• **Activity**: In the listing that follows, count the lines holding the word "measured" and report only that number.

• **Source material**:

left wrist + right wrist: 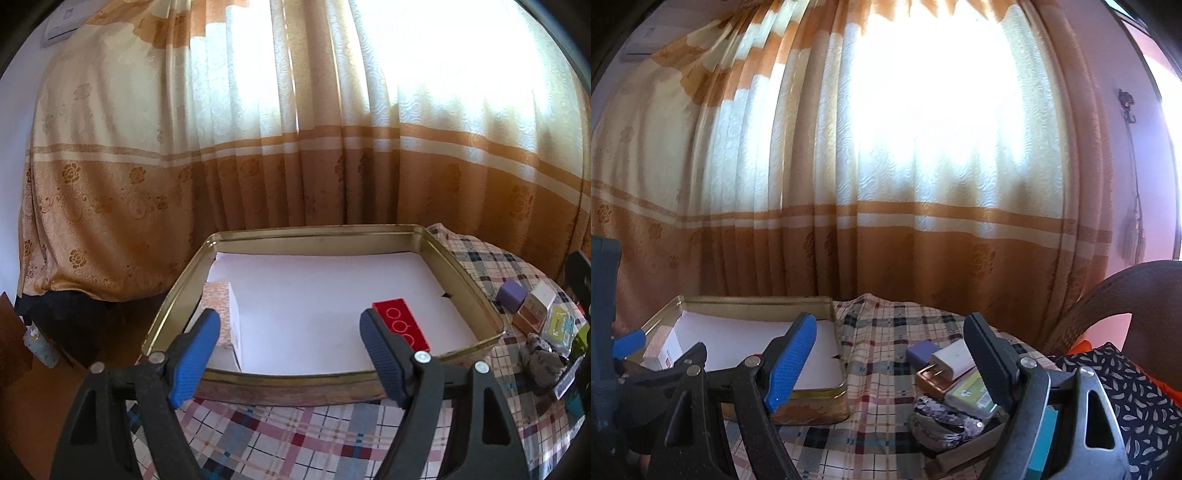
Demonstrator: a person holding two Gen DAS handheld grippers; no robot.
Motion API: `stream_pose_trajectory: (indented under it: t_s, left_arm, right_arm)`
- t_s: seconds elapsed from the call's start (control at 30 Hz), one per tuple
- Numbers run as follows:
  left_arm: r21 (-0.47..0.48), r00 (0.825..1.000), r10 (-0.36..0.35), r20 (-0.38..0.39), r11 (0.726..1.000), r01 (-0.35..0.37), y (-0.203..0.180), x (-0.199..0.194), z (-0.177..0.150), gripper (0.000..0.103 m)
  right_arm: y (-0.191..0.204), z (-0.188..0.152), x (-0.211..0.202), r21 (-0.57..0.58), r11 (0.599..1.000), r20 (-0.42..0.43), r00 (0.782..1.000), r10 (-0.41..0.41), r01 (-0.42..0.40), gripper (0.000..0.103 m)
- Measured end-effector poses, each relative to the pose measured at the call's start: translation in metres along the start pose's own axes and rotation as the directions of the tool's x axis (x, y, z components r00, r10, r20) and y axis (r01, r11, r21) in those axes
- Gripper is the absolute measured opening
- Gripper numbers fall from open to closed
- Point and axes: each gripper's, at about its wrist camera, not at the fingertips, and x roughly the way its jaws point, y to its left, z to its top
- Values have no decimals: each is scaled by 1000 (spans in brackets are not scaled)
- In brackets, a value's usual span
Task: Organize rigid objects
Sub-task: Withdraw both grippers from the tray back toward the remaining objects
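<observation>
A gold-rimmed tin tray (184,280) lined with white paper sits on the checked tablecloth. Inside it, a white box with a pink patterned top (221,306) lies at the left and a red box (402,321) at the front right. My left gripper (290,326) hovers open over the tray's near rim with nothing between its fingers. To the tray's right lie a purple box (921,350), a white box (953,360), a copper-coloured box (932,380), a green case (971,393) and a grey glittery pouch (942,417). My right gripper (890,326) is open and empty, just short of this pile.
A tan and cream curtain (295,166) hangs close behind the table. A brown chair back (1126,295) and a dark patterned cushion (1126,387) stand at the right. The left gripper's blue pad (628,341) shows at the tray's left. The table drops off left of the tray.
</observation>
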Motion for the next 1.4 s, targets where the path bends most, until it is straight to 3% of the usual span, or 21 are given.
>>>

• **Answer section**: 2